» Activity:
The entire listing below is to be transcribed without a single slip.

» Dataset extract:
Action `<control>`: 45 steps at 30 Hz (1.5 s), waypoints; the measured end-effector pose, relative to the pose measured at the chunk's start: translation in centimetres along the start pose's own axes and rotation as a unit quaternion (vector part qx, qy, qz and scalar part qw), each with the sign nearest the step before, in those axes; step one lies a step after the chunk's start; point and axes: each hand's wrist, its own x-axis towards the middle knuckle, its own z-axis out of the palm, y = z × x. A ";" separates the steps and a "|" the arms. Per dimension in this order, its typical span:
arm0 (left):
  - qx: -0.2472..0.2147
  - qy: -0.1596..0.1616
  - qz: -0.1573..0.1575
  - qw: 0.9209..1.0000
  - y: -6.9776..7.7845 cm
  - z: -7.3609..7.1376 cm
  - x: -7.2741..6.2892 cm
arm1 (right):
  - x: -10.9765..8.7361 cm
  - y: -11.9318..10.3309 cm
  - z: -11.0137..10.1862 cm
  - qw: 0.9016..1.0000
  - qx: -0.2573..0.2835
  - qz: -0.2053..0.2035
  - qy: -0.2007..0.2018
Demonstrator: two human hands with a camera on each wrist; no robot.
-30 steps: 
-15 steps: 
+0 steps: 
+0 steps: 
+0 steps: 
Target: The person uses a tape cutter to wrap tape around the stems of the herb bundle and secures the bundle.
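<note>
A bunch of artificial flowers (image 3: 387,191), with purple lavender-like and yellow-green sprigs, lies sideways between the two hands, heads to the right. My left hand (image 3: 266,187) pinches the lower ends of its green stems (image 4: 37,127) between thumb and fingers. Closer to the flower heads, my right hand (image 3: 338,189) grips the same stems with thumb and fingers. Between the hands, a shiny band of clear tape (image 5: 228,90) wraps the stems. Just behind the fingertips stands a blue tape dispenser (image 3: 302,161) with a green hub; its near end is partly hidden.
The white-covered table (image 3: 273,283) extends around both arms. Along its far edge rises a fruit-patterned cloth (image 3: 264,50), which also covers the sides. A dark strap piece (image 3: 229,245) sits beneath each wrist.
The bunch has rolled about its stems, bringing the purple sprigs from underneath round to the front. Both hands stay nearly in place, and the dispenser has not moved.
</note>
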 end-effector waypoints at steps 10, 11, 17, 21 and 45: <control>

» Solution to this problem:
Action `<control>`: 45 steps at 30 Hz (1.5 s), waypoints; the measured end-effector pose, relative to the pose measured at the chunk's start: translation in centimetres along the start pose's own axes and rotation as a unit quaternion (vector part qx, qy, qz and scalar part qw), each with the sign nearest the step before, in those axes; step one lies a step after the chunk's start; point and axes: each hand's wrist, its own x-axis towards the middle knuckle, its own z-axis out of the palm, y = z × x. A ";" separates the steps and a "|" the arms. Per dimension in this order, its typical span:
arm0 (left):
  - qx: -0.2472..0.2147
  - qy: -0.1596..0.1616
  - qz: -0.1573..0.1575
  - qw: 0.9209..1.0000
  - y: -6.9776..7.7845 cm
  - z: -7.3609..7.1376 cm
  - x: -7.2741..6.2892 cm
arm1 (right):
  - x: -10.9765..8.7361 cm
  - y: -11.9318..10.3309 cm
  - z: -11.0137..10.1862 cm
  - qw: 0.9016..1.0000
  - qx: -0.2573..0.2835
  - qz: -0.2053..0.2035
  - qy: -0.2007..0.2018
Demonstrator: two human hands with a camera on each wrist; no robot.
-30 steps: 
-15 steps: 
+0 steps: 
+0 steps: 
+0 steps: 
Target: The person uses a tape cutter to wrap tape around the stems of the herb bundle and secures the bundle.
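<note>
A bunch of artificial flowers (image 3: 387,191), with purple lavender-like and yellow-green sprigs, lies sideways between the two hands, heads to the right. My left hand (image 3: 266,187) pinches the lower ends of its green stems (image 4: 37,127) between thumb and fingers. Closer to the flower heads, my right hand (image 3: 338,189) grips the same stems with thumb and fingers. Between the hands, a shiny band of clear tape (image 5: 228,90) wraps the stems. Just behind the fingertips stands a blue tape dispenser (image 3: 302,161) with a green hub; its near end is partly hidden.
The white-covered table (image 3: 273,283) extends around both arms. Along its far edge rises a fruit-patterned cloth (image 3: 264,50), which also covers the sides. A dark strap piece (image 3: 229,245) sits beneath each wrist.
The bunch has rolled about its stems, bringing the purple sprigs from underneath round to the front. Both hands stay nearly in place, and the dispenser has not moved.
</note>
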 end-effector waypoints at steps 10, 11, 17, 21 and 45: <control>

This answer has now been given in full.